Work request:
Repeat nothing but the line containing "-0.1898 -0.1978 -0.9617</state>" and the lines that follow it, up to and including the last line of the data below.

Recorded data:
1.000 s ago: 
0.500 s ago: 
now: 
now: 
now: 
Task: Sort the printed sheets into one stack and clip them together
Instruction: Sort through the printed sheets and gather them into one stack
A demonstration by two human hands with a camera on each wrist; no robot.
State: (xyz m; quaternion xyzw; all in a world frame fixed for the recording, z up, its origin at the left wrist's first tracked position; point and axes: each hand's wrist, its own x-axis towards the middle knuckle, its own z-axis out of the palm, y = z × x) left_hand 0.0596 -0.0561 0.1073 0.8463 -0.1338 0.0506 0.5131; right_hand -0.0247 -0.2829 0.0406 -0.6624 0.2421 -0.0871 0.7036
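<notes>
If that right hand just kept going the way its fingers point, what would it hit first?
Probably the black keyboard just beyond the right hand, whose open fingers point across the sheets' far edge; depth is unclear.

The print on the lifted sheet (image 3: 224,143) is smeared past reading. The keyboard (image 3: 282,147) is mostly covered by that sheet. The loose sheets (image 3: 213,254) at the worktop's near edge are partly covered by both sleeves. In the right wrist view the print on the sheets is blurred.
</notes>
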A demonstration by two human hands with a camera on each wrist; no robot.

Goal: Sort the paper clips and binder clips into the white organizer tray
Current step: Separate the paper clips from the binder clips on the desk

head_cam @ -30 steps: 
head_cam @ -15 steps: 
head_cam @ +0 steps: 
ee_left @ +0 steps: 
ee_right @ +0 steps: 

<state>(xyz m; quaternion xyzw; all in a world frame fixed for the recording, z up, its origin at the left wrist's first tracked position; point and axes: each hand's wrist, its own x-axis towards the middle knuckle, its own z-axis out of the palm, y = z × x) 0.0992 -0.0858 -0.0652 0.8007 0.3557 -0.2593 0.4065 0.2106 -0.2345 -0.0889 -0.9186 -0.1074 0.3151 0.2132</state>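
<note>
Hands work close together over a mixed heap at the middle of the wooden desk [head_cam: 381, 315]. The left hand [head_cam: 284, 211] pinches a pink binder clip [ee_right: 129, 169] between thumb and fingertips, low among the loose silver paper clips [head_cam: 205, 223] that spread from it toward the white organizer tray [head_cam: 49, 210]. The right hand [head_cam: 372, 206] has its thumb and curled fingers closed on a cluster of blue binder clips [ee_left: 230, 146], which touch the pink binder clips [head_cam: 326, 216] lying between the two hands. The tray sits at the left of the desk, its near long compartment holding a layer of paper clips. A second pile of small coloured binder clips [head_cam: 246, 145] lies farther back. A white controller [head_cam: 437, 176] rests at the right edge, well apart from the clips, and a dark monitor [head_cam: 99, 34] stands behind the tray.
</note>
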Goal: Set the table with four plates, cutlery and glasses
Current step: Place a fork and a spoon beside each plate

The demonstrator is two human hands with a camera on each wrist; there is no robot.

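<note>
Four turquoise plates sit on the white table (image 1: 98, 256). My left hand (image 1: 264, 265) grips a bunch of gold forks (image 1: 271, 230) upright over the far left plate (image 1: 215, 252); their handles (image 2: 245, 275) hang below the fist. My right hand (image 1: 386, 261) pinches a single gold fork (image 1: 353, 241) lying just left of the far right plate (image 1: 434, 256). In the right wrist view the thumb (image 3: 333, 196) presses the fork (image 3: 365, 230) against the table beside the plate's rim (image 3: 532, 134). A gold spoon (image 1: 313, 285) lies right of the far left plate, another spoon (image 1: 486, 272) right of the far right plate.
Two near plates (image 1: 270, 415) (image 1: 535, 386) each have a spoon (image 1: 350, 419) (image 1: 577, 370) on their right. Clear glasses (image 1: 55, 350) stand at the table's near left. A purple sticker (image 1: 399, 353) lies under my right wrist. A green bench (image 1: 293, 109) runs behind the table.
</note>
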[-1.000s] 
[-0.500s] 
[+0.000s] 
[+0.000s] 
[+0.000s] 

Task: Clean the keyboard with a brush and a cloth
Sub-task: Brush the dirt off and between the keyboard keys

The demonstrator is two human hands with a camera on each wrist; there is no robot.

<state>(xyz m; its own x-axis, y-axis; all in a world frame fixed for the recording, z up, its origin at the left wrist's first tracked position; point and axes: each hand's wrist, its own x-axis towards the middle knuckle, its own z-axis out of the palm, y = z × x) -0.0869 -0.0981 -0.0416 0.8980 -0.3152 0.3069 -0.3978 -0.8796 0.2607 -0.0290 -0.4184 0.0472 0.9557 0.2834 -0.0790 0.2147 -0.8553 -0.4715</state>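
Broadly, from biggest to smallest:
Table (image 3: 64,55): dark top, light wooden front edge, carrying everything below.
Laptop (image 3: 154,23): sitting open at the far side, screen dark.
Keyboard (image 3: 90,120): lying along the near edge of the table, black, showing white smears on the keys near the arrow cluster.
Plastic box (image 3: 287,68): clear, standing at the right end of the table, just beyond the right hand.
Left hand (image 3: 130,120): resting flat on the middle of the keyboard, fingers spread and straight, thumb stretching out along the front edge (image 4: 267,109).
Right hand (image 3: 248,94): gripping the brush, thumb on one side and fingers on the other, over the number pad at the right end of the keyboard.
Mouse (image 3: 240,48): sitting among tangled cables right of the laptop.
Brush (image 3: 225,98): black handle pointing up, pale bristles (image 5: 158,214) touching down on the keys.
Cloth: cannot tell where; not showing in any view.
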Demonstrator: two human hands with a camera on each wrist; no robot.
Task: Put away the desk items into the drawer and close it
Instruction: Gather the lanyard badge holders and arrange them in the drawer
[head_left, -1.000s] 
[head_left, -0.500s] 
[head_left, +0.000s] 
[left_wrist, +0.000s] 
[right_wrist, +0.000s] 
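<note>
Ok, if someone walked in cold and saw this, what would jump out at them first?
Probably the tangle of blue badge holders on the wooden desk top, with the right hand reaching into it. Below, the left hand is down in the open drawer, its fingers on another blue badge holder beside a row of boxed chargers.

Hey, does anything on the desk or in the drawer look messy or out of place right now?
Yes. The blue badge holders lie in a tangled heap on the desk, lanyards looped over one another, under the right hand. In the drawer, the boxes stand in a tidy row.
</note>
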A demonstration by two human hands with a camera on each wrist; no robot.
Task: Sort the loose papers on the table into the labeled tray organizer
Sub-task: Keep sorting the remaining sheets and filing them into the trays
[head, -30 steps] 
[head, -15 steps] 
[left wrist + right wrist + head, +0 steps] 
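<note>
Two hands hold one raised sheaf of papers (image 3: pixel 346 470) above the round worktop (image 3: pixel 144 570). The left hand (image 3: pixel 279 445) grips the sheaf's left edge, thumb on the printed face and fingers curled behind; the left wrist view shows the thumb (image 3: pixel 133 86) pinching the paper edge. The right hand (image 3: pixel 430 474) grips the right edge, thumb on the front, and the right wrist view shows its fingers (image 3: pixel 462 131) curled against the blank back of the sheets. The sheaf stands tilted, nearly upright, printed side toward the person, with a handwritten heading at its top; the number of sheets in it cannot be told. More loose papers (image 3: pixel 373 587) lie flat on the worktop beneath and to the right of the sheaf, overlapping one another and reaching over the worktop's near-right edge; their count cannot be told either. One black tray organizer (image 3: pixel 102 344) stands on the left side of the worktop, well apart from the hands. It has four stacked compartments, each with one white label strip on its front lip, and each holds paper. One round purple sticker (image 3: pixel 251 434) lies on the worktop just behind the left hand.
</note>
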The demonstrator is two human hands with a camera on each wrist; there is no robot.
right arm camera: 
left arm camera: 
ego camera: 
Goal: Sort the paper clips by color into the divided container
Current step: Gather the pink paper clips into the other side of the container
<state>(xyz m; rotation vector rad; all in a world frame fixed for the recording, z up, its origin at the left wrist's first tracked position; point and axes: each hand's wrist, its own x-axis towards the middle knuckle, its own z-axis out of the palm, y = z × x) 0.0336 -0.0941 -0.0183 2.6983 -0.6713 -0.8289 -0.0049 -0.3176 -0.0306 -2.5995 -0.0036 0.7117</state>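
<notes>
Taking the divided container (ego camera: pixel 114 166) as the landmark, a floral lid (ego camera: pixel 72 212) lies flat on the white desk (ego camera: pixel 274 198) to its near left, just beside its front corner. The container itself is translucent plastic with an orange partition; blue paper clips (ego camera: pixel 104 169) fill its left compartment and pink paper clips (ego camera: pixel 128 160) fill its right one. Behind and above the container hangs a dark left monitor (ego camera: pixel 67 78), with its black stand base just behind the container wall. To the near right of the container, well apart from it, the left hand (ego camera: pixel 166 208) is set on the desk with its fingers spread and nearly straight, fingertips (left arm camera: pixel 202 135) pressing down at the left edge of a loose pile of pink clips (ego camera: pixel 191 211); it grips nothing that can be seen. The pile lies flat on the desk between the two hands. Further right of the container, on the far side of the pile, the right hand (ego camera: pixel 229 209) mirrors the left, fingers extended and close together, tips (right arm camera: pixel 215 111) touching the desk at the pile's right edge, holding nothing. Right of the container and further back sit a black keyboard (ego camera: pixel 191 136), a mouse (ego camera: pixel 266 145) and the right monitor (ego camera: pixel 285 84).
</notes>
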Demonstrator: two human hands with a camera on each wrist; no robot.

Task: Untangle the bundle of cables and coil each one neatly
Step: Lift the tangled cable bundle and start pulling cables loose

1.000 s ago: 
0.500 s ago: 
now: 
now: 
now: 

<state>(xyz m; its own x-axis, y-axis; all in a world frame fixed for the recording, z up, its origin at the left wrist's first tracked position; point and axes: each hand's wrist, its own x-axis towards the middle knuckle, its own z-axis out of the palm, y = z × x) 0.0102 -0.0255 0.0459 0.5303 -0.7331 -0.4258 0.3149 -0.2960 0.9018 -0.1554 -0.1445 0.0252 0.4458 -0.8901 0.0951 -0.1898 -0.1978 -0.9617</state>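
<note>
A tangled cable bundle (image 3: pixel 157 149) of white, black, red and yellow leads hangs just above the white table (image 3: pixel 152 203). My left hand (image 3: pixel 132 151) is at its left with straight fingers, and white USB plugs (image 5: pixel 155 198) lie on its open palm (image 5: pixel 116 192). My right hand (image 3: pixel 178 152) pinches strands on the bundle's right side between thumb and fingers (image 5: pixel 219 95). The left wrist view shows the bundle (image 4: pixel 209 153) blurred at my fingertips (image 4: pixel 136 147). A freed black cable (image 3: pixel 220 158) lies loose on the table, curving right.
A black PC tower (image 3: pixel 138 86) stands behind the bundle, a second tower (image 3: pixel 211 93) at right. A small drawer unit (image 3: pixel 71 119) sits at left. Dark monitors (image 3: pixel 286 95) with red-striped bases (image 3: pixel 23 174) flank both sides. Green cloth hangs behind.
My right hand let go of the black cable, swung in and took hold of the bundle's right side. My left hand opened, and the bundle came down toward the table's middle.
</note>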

Response to this task:
<state>(xyz m; its own x-axis, y-axis; all in a world frame fixed for the recording, z up, its origin at the left wrist's first tracked position; point and axes: each hand's wrist, its own x-axis towards the middle knuckle, its own z-axis out of the palm, y = z × x) 0.0102 -0.0255 0.0459 0.5303 -0.7331 -0.4258 0.3149 -0.2960 0.9018 -0.1554 -0.1445 0.0252 0.4458 -0.8901 0.0951 -0.1898 -0.1978 -0.9617</state>
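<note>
A tangled cable bundle (image 3: pixel 157 149) of white, black, red and yellow leads hangs just above the white table (image 3: pixel 152 203). My left hand (image 3: pixel 132 151) is at its left with straight fingers, and white USB plugs (image 5: pixel 155 198) lie on its open palm (image 5: pixel 116 192). My right hand (image 3: pixel 178 152) pinches strands on the bundle's right side between thumb and fingers (image 5: pixel 219 95). The left wrist view shows the bundle (image 4: pixel 209 153) blurred at my fingertips (image 4: pixel 136 147). A freed black cable (image 3: pixel 220 158) lies loose on the table, curving right.
A black PC tower (image 3: pixel 138 86) stands behind the bundle, a second tower (image 3: pixel 211 93) at right. A small drawer unit (image 3: pixel 71 119) sits at left. Dark monitors (image 3: pixel 286 95) with red-striped bases (image 3: pixel 23 174) flank both sides. Green cloth hangs behind.
My right hand let go of the black cable, swung in and took hold of the bundle's right side. My left hand opened, and the bundle came down toward the table's middle.
</note>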

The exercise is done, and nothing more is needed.